Gene ID may help map TB susceptibility
Gene ID may help map TB susceptibility
Research vital to eventual vaccine development
What makes one patient develop active tuberculosis disease while another patient in the same population never progresses beyond infection? Genetic makeup holds part of the answer, and researchers in Boston may have identified the first gene associated with susceptibility to TB disease.
Scientists have identified several genetic factors that may explain the reasons for relative susceptibility and resistance to TB disease, such as mutations of interferon receptor genes and impaired tumor necrosis factor secretions.
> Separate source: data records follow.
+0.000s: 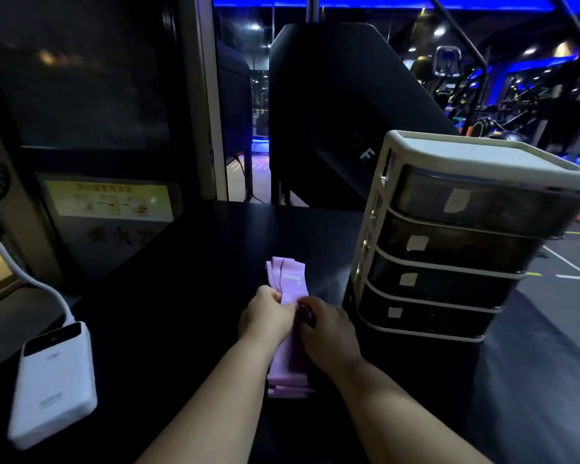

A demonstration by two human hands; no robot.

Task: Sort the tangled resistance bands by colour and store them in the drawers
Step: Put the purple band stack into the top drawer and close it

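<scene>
1. We see the pink bands [290, 279] lying as a flat stack on the dark table [181, 262], mid-view. The stack's long axis runs from 6 to 12 o'clock, and its far end is fanned out a little.
2. The left hand [265, 314] grips the stack's left edge at about mid-length, fingers curled round it. The right hand [329, 329] meets it from the 3 o'clock side, fingers curled onto the right edge. Both hold the bands and nothing else, and they nearly touch across the stack.
3. The drawers [449, 246] stand at 2 o'clock from the hands, just beside the bands. All four look closed, each with a pale label we cannot read.
4. We judge that the coming move turns on one relation: the drawers lie to the right, so the right hand is nearer to pull one open. The left hand can hold the stack together meanwhile.
5. Only pink shows, so we judge this colour is gathered but not yet stored.
6. A white power bank [52, 383] with its cable sits at 8 o'clock, well apart.
</scene>
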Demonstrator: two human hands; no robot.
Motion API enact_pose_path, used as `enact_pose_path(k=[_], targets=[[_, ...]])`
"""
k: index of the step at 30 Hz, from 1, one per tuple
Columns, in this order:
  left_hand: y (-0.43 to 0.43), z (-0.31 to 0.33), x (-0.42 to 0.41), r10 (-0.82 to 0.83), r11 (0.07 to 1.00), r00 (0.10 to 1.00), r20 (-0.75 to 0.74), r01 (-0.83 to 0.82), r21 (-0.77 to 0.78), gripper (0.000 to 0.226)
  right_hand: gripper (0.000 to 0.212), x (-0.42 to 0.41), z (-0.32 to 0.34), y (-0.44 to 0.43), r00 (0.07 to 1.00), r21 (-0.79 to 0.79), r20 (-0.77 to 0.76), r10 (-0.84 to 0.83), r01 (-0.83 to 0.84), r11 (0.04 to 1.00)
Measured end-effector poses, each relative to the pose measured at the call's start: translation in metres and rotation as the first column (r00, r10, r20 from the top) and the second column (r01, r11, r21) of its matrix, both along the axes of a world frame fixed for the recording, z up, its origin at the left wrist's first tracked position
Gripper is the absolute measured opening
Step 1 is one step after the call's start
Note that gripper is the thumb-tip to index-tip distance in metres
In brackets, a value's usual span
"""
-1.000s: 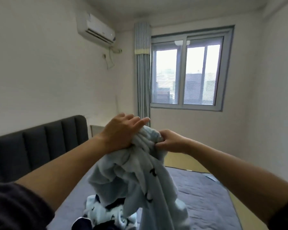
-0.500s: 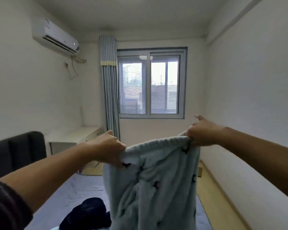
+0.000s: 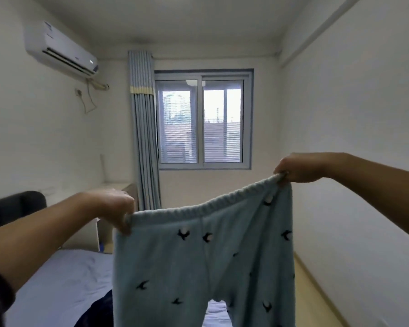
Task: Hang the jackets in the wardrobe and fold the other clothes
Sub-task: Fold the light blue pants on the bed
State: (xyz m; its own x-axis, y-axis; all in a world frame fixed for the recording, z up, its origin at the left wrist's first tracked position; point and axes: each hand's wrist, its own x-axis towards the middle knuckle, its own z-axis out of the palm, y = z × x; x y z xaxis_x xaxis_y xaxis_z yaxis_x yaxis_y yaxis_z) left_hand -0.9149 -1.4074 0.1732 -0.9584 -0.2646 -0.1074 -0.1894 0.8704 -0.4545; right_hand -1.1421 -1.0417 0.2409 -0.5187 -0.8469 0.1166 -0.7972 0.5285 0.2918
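Note:
A pair of light blue fleece trousers (image 3: 198,260) with small dark bird prints hangs spread out in front of me, its elastic waistband stretched between my hands. My left hand (image 3: 117,210) pinches the waistband's left end at chest height. My right hand (image 3: 293,168) grips the right end, held higher. Both legs hang down over the bed (image 3: 64,279), and their lower ends are cut off by the frame. A dark garment (image 3: 97,312) lies on the bed behind the trousers, mostly hidden.
The bed has a blue-grey sheet and a dark padded headboard (image 3: 12,208) at the left. A white bedside desk (image 3: 99,223) stands by the curtain (image 3: 144,138) and window (image 3: 202,119). Wooden floor (image 3: 314,291) runs along the right wall.
The bunched trousers have been shaken out and pulled wide by the waistband. My hands moved apart, the right one rising, and my view swung right, away from the headboard.

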Motion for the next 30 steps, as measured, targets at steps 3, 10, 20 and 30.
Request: enact_pose_path(k=[3,10,20,30], targets=[[0.004,-0.001,-0.001,-0.189,0.979,0.971,-0.144,0.175,-0.104,0.024,0.024,-0.001,-0.002,0.005,0.989,0.112,-0.142,-0.035,0.051,0.992],[0.018,-0.006,-0.013,-0.313,0.945,0.939,-0.143,0.293,-0.145,0.033,0.026,-0.007,-0.017,0.007,0.918,0.200,-0.396,0.013,0.072,0.977],[0.026,-0.028,-0.032,-0.155,0.877,0.945,-0.289,0.266,0.400,0.021,0.048,-0.020,-0.043,0.013,0.999,-0.135,-0.038,-0.010,0.004,0.991],[0.021,-0.055,-0.028,-0.075,0.975,0.854,-0.514,0.170,0.140,0.041,0.047,-0.018,-0.060,0.035,0.994,-0.174,-0.029,-0.108,0.101,0.980]])
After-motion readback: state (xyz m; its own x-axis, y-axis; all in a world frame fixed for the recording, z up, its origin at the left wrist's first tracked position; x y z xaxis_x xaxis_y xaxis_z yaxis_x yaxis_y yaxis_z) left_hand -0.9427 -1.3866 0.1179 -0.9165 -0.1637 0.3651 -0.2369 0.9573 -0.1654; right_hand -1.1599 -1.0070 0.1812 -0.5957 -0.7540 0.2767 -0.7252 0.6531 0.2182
More recently, they have tried to identify whether specific HLA class I or class II alleles are associated with clinical TB.
Toward that end, researchers from Harvard Medical School and the Dana-Faber Cancer Institute conducted a study of TB-infected people in Cambodia, where the prevalence of TB infection has been found in random samples as high as 75%. Two groups of patients with clinical TB and those without were studied in 1995 and 1996 for a case-controlled trial involving more than 100 subjects. A molecular typing analysis of HLA class I and class II alleles, as well as 2TNF alpha alleles, was performed on blood samples.
Previous research had shown that progression of TB may be associated with the HLA-DR2 serotype. But further study had identified no specific allele that was associated with increased susceptibility. The Boston researchers found no specific HLA-DR2 alleles that were increased significantly in the study group. However, they did find an association between clinical TB and HLA-DQB1*0505 allele, which was confirmed with a second study sample, making it the first known gene linked to TB progression.
"The finding allows one to begin to understand how mycobacterial antigen presentation is going on and that certain HLA alleles that present certain mycobacterium peptides to T cells would be better at doing that than other ones," says Anne Goldfeld, MD, associate professor of medicine at Harvard University and lead author of the study, published in the Journal of the American Medical Association.1
Although the researchers didn’t find an allele associated with resistance to TB disease, they found its opposite a linkage with susceptibility. "There is something about the way these people are presenting antigen that is not eliciting an effective immune response," Goldfeld tells TB Monitor. "This helps give us a handle on how to understand susceptibility and resistance."
Researchers have known that transplantation antigens, as they are called, are found in all of our cells. A person inherits a particular HLA molecule connected to their cells, but they are extremely polymorphic that is, they pass through various stages of development. Depending on the population and its exposure to TB, the same gene may not be selected for resistances in different parts of the world, Goldfeld explains.
Consequently, the findings in Cambodia may not hold true in western Europe, where TB probably has been around much longer. A similar study in the United States or Europe would be interesting, but the relatively low prevalence of TB disease makes it difficult to conduct without enrolling large numbers of participants.
One practical application of knowing what gene is associated with TB susceptibility could be its use in screening TB patients who are PPD positive. Those who have a high presence of the gene might be candidates for preventive therapy, she adds.
The finding also is important for adding to the groundwork for developing a TB vaccine, she notes. "What you are looking for in a vaccine is understanding which peptide or TB proteins are the strongest in eliciting an immune response, so this kind of work is lending insight into that process," she adds.
Reference
1. Goldfeld A, Delgado J, Thim S, et al. Association of an HLA-DQ allele with clinical tuberculosis. JAMA 1998; 279:226-228.